Called “Darwin’s natural heir,” Wilson was known affectionately as “the ant man” for his pioneering work as an entomologist. Dr. Wilson was Honorary Curator in Entomology and University Research Professor Emeritus at Harvard University, Chairman of the E.O. Wilson Biodiversity Foundation Board of Advisors, and Chairman of the Half-Earth Council.

Beloved by his students throughout the world and at Harvard University where he taught, Dr. Wilson was also an advisor to the world’s preeminent scientific and conservation organizations, the foundation says. He was the author of over 30 books and hundreds of scientific papers, creator of scientific disciplines including sociobiology and evolutionary biology and evolutionary psychology, and advances in global conservation, including “Half-Earth.”

Dr. Wilson was honored with over 100 prizes in his life including the U.S. National Medal of Science, the Crafoord Prize, and was awarded two Pulitzer Prizes for books, including On Human Nature published in 1978, which dealt with the role of biology in the evolution of human culture.

“It would be hard to understate Ed’s scientific achievements, but his impact extends to every facet of society. He was a true visionary with a unique ability to inspire and galvanize,” said David J. Prend, Chairman of the Board, E.O. Wilson Biodiversity Foundation. “He articulated, perhaps better than anyone, what it means to be human. His infectious curiosity and creativity have shaped the lives of so many, myself included, and I feel lucky to have called him a friend.”

“It is a rare combination of good when an intellectual giant like Ed Wilson can leave a legacy of enormous scientific contributions with a memory trail of a kind, humble, generous man who had great exuberance for life,” said Paul Simon, a friend and member of the E.O. Wilson Biodiversity Foundation board.

A tribute to Dr. Wilson’s life is planned for 2022. Memorial details are to be announced.



Wilson’s Importance

Scientists, social scientists and students of both are always on the lookout for a grand theory of everything, and Wilson came about as close as you can come in this short summary of how humans evolve and compete as individuals and in groups. While it has not been fully realized in the social sciences yet or recognized in American journalism, this is the key information we need to focus on to fix our communications system so we might survive the era of chaos and confusion we’re living in today.

Our very survival as a species may very well depend on it. He even went out and discovered the math that backs it up.

This may sound like scientific gibberish, but to a journalist and communications researcher who has studied sociobiology, this seems profound to me, with great implications for creating a shared narrative and a successful democratic political system.

“In a group, selfish individuals beat altruistic individuals,” Wilson argued. “But, groups of altruistic individuals beat groups of selfish individuals.
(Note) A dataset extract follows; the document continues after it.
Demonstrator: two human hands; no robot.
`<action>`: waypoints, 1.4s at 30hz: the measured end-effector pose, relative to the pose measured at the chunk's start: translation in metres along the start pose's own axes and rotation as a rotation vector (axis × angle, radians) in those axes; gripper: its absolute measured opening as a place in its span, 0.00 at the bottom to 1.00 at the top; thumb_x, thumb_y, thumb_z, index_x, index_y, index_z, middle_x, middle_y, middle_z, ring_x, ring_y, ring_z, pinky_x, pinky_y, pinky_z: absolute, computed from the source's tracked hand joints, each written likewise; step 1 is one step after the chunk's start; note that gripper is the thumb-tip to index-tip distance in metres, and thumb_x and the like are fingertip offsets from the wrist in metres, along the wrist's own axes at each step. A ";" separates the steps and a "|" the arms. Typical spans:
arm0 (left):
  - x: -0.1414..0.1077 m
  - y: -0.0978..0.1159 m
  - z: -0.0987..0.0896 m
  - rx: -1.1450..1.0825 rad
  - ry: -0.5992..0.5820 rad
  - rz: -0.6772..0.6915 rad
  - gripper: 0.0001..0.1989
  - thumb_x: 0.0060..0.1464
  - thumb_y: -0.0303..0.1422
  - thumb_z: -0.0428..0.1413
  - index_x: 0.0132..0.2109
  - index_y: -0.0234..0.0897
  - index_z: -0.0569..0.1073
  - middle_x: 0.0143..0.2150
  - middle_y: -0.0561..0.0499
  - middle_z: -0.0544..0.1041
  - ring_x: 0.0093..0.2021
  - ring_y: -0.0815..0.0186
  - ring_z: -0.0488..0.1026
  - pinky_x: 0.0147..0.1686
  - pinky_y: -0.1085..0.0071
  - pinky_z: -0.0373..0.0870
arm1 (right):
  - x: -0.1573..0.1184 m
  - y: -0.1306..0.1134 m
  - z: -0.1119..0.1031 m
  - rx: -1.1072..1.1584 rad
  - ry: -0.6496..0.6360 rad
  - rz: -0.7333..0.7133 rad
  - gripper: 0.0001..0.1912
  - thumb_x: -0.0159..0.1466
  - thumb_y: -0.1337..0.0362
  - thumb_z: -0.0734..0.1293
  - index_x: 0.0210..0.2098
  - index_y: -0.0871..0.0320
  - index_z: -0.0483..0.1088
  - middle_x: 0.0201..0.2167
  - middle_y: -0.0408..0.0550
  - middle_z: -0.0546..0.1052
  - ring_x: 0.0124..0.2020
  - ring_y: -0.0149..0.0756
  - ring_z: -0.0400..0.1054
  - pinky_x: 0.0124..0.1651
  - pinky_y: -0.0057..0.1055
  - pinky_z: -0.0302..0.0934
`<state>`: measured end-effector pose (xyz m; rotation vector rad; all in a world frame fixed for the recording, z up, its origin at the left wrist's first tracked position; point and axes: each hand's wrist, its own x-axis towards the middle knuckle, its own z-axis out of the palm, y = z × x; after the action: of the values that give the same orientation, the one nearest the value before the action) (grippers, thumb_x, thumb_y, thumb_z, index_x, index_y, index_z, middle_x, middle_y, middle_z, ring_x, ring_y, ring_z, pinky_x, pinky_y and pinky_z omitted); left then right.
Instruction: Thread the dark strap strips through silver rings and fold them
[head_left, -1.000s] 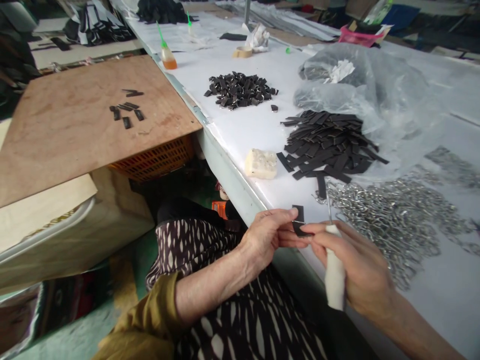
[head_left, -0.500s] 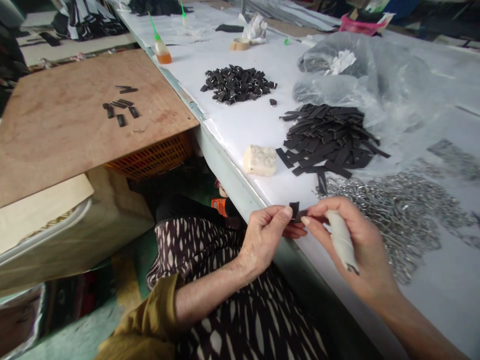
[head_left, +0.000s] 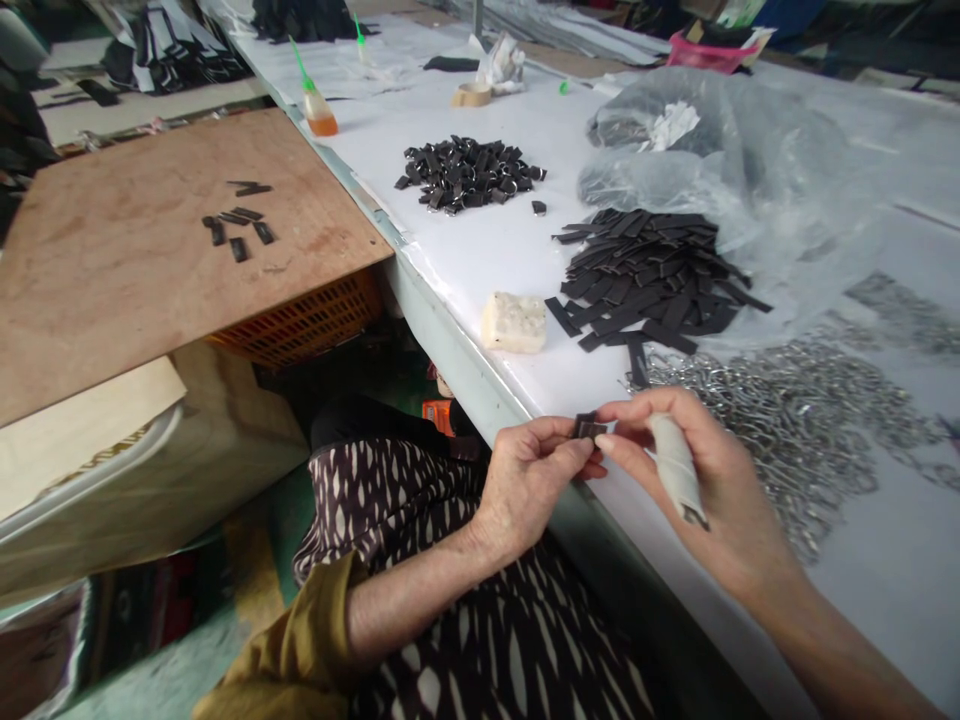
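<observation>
**Well, we have 1 small black strip [head_left: 590, 428] in a tight pinch**

Right at the fingertips of the left hand [head_left: 529, 480], we see the strip held between thumb and forefinger, with the fingers closed narrow on it, just above the edge of the white table [head_left: 480, 250]. The right hand [head_left: 697, 480] curls its fingers around a white-wrapped tool handle [head_left: 675, 465], a small metal tip showing at its lower end. Its forefinger [head_left: 604, 442] reaches toward the strip; we cannot tell whether they touch.

Just past the right fingers lies a heap of silver metal links [head_left: 780, 430]. Beyond the fingertips we see a heap of long black strips [head_left: 645, 280], backed by a clear plastic bag [head_left: 697, 150]. Farther from the fingers sit an off-white lump [head_left: 514, 323] and a pile of short black pieces [head_left: 469, 175]. Out left of the left fingers, a plywood board [head_left: 150, 250] carries a few black pieces [head_left: 236, 225], with an orange plastic crate [head_left: 300, 325] beneath it.
</observation>
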<state>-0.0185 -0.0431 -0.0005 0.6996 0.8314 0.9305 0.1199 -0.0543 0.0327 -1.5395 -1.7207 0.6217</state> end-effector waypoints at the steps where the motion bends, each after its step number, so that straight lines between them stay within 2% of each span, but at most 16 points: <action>1: 0.000 0.000 0.000 0.000 0.004 -0.008 0.11 0.49 0.32 0.57 0.37 0.27 0.75 0.27 0.46 0.75 0.29 0.66 0.73 0.36 0.68 0.70 | 0.000 -0.001 0.000 0.009 -0.002 -0.003 0.07 0.57 0.68 0.67 0.34 0.53 0.64 0.33 0.46 0.76 0.28 0.32 0.72 0.25 0.24 0.69; 7: 0.001 0.001 -0.001 0.018 0.006 -0.015 0.11 0.49 0.31 0.56 0.37 0.26 0.75 0.27 0.46 0.75 0.28 0.65 0.73 0.37 0.67 0.69 | 0.004 -0.001 0.004 0.063 -0.021 0.038 0.06 0.57 0.67 0.66 0.33 0.54 0.64 0.32 0.45 0.75 0.28 0.32 0.72 0.23 0.24 0.67; 14: 0.002 0.001 0.001 0.035 0.003 -0.026 0.07 0.49 0.29 0.55 0.33 0.27 0.74 0.25 0.47 0.73 0.28 0.67 0.72 0.36 0.69 0.68 | 0.009 0.002 0.002 0.112 -0.078 0.046 0.08 0.56 0.69 0.67 0.31 0.53 0.63 0.25 0.42 0.74 0.22 0.31 0.70 0.22 0.25 0.66; 20: 0.003 0.002 0.001 0.044 -0.010 -0.028 0.09 0.49 0.32 0.55 0.33 0.28 0.75 0.28 0.46 0.75 0.29 0.66 0.73 0.36 0.69 0.68 | 0.012 0.000 0.002 0.069 -0.064 -0.014 0.08 0.56 0.70 0.66 0.31 0.53 0.63 0.23 0.41 0.73 0.21 0.31 0.69 0.19 0.25 0.65; 23: 0.003 0.005 -0.003 0.155 -0.028 -0.050 0.10 0.50 0.34 0.54 0.35 0.30 0.75 0.28 0.48 0.74 0.24 0.69 0.70 0.29 0.73 0.67 | 0.012 -0.004 -0.001 0.024 -0.059 -0.051 0.07 0.56 0.70 0.66 0.30 0.53 0.63 0.23 0.41 0.72 0.20 0.30 0.68 0.18 0.24 0.63; 26: 0.002 0.011 -0.010 0.373 0.009 0.054 0.11 0.48 0.35 0.56 0.38 0.34 0.76 0.36 0.48 0.75 0.23 0.74 0.66 0.24 0.76 0.62 | 0.013 -0.008 -0.004 -0.003 -0.065 -0.067 0.07 0.57 0.69 0.66 0.29 0.53 0.62 0.23 0.41 0.72 0.20 0.30 0.68 0.18 0.23 0.62; 28: 0.001 0.013 -0.012 0.421 0.049 0.113 0.13 0.46 0.35 0.59 0.40 0.36 0.76 0.35 0.50 0.75 0.24 0.74 0.65 0.23 0.77 0.61 | 0.014 -0.010 -0.004 0.012 -0.069 -0.070 0.07 0.57 0.68 0.66 0.29 0.53 0.61 0.22 0.41 0.72 0.20 0.29 0.68 0.19 0.23 0.63; 31: 0.002 0.016 -0.011 0.249 -0.031 0.010 0.15 0.46 0.36 0.58 0.41 0.33 0.75 0.26 0.51 0.72 0.22 0.72 0.65 0.18 0.77 0.60 | 0.016 -0.013 -0.003 0.043 -0.082 -0.063 0.08 0.56 0.68 0.66 0.28 0.53 0.61 0.21 0.40 0.71 0.19 0.28 0.67 0.18 0.22 0.62; 34: 0.003 0.016 -0.006 0.027 -0.106 -0.077 0.13 0.46 0.34 0.57 0.36 0.28 0.75 0.26 0.48 0.72 0.25 0.68 0.70 0.21 0.75 0.65 | 0.017 -0.015 -0.002 0.064 -0.091 -0.069 0.08 0.56 0.69 0.66 0.27 0.53 0.60 0.20 0.39 0.70 0.18 0.27 0.66 0.17 0.21 0.62; 37: 0.003 0.016 -0.002 -0.048 -0.068 -0.091 0.11 0.44 0.32 0.59 0.33 0.26 0.75 0.25 0.47 0.72 0.27 0.66 0.72 0.27 0.73 0.69 | 0.016 -0.016 -0.002 0.083 -0.094 -0.049 0.08 0.56 0.69 0.65 0.28 0.53 0.61 0.20 0.39 0.71 0.19 0.28 0.67 0.18 0.21 0.63; 42: 0.002 0.016 -0.002 -0.068 -0.043 -0.076 0.10 0.42 0.31 0.59 0.31 0.26 0.75 0.23 0.47 0.72 0.25 0.67 0.72 0.29 0.71 0.70 | 0.014 -0.022 -0.003 0.078 -0.096 0.060 0.07 0.55 0.67 0.65 0.27 0.54 0.60 0.20 0.39 0.70 0.20 0.28 0.67 0.20 0.23 0.62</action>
<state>-0.0255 -0.0343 0.0107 0.6233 0.7791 0.8688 0.1078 -0.0443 0.0543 -1.5326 -1.7050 0.7955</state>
Competition between groups selects for pro-social groups. Competition within groups tend to undermine groups. The rest is commentary.”

“People must have a tribe,” Wilson explained. “Experiments conducted over many years by social psychologists have revealed how swiftly and decisively people divide into groups, and then discriminate in favor of the one to which they belong.”

If this doesn’t explain our current predicament, what can? Many commentators have talked about this in terms of “tribalism.”

Related Stories:

Part I: Can Altruism Trump Selfishness to Save Democracy and Planet Earth?

Part II: How Existential Anxiety Leads to Authoritarianism

Part III: How to Create a Functioning Communications System to Save Democracy and the Planet

Dr. Wilson’s legacy for the study of human nature is of course an unfinished story, according The New York Times version of his news feature obituary. That is true. Science is always evolving. That’s the nature of scientific inquiry.

His Wikipedia page is also an unfinished story.

“Scientists are a long way from Dr. Wilson’s dream of an evolution-based account of human nature,” wrote Carl Zimmer in The Times.

Critics said similar things about Darwin, who was attacked upon his publication of On the Origin of Species by Means of Natural Selection, but he is still considered one of the most important scientists and theorists in any science.

Wilson was named one of Time magazine’s 25 Most Influential People in America in 1995, the year I completed my Master’s thesis and was awarded the degree.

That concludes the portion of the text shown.